Tailor Your Responses: Make sure to align your answers with the job description. Highlight your relevant experience in cloud infrastructure, CI/CD pipelines, and containerisation. This will help us see how you fit into the role and contribute to our mission at AgileRL.
Showcase Your Skills: Donβt hold back on sharing your technical skills! Whether itβs your expertise in Docker, Kubernetes, or Infrastructure as Code tools, make sure to mention them. Weβre looking for someone who can hit the ground running, so let us know what you bring to the table.
Apply Through Our Website: We encourage you to apply directly through our website. Itβs the best way to ensure your application gets to us without any hiccups. Plus, it shows youβre keen on being part of our community right from the start!

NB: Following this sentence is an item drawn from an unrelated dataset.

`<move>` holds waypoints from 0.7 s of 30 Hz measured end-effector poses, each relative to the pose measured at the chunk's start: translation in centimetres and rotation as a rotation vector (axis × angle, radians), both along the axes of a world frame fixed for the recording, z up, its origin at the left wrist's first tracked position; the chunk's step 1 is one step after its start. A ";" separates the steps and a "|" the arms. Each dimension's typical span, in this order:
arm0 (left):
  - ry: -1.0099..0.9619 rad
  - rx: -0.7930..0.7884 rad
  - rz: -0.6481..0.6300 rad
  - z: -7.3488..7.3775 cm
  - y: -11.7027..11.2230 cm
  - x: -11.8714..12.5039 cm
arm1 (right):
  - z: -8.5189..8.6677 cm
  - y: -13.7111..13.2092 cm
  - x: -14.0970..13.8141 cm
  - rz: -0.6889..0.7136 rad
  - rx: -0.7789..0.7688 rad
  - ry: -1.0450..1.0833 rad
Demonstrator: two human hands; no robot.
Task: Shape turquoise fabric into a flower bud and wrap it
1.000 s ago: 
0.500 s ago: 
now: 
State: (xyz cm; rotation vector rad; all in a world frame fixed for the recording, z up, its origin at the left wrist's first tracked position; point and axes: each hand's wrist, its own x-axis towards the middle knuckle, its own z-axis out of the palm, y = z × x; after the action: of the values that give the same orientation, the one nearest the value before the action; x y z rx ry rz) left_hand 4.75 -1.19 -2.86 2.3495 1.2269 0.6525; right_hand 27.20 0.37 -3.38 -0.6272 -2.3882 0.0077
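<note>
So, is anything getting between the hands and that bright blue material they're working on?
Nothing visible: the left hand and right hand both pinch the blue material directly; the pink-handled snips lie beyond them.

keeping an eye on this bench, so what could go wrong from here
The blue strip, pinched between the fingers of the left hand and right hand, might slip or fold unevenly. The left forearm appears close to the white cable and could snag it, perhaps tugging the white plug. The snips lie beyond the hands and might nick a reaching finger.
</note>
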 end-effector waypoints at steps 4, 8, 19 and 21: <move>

How to prepare for a job interview at AgileRL Ltd
β¨Know Your Tech Stack
Make sure youβre well-versed in the specific technologies mentioned in the job description, like AWS, Docker, and Kubernetes. Brush up on your knowledge of CI/CD principles and tools, as well as Infrastructure as Code solutions. Being able to discuss these confidently will show that you're ready to hit the ground running.
β¨Showcase Your Problem-Solving Skills
Prepare examples from your past experiences where you've tackled complex issues, especially in cloud infrastructure or ML workloads. Use the STAR method (Situation, Task, Action, Result) to structure your answers. This will help interviewers see how you approach challenges and find effective solutions.
β¨Understand the Companyβs Mission
Familiarise yourself with AgileRL's mission and how the role of a DevOps Engineer fits into it. Be ready to articulate why youβre excited about contributing to their reinforcement learning platform. This shows genuine interest and alignment with their goals, which can set you apart from other candidates.
β¨Prepare for Technical Questions
Expect technical questions that assess your understanding of cloud infrastructure, containerisation, and monitoring tools. Practice explaining your thought process clearly and concisely. You might even want to do some mock interviews with friends or colleagues to get comfortable with articulating your technical knowledge.